Olynyk got off to an excruciatingly slow start this season, but in five games in December he's averaging 18.2 points on an 65.1 eFG% in just 24.1 minutes per game. It's a small sample, but the Celtics appear to be feeding him the ball. When Olynyk has attempted over 10 shots this season, the Celtics are 7-1, and it might not be a coincidence.
"Once he gets going, he's hard to stop," Turner said of Olynyk's performance. "He was great for us. He made some big plays and big shots. He played tough. He's been playing great the past month and it's great for his career. But it's even better for us to have a 7-footer wandering around doing what he can do."

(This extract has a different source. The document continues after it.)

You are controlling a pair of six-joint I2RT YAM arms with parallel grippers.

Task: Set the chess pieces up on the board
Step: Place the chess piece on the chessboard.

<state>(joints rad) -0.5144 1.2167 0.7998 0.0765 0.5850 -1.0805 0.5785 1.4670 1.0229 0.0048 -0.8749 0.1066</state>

Turner is right: there aren't many 7-footers that can do what Olynyk does. Of all qualifying 7-footers, Olynyk ranks second in the NBA in 3-point attempts (72) and percentage (37.5%), behind his idol, Dirk Nowitzki.
And when Kelly's shot is falling, his "pump and go" is lethal. After growing up playing point guard, Olynyk is able to put the ball on the floor and get to the rim, draw fouls, or create for his teammates. As displayed against the Warriors, Olynyk can score off-ball, via cuts and transition, or in the half court off screens, spot ups, and the pick-and-pop.
But these performances don't come as frequently as they should. It could be due to Olynyk's psyche, similar to Jeff Green who'd score 30 points one game, and then fewer than 10 over the next couple.
But Green was incessantly enabled with the Celtics. Olynyk isn't; so what if it's simply a matter of forcing Olynyk to be a primary scorer like he was against the Warriors? Call more plays designed to get him the ball -- off-ball screens, after-timeouts, and pick-and-pops -- or simply facilitate the ball his way through the motion offense.
Since last season, Olynyk shoots 26.1% when he attempts 5 or fewer shots, 41.2% between 6 and 9 attempts, and 54.3% when he attempts 10 or more.
Do Olynyk's percentages improve with more attempts because he starts off well, so he's given more shots?
Or does he take longer to warm up, and needs the ball more consistently to develop a flow within the game?
If it's the former, then maybe Olynyk is who many people think he is: a role player who occasionally explodes like he did against the Warriors.
But what if it's the latter? What if the key to unlocking Olynyk's potential is to force the ball his way and make him a scorer?
Maybe the Boston Celtics will find out this season by providing Kelly Olynyk the opportunity to prove himself with a heavier workload volume.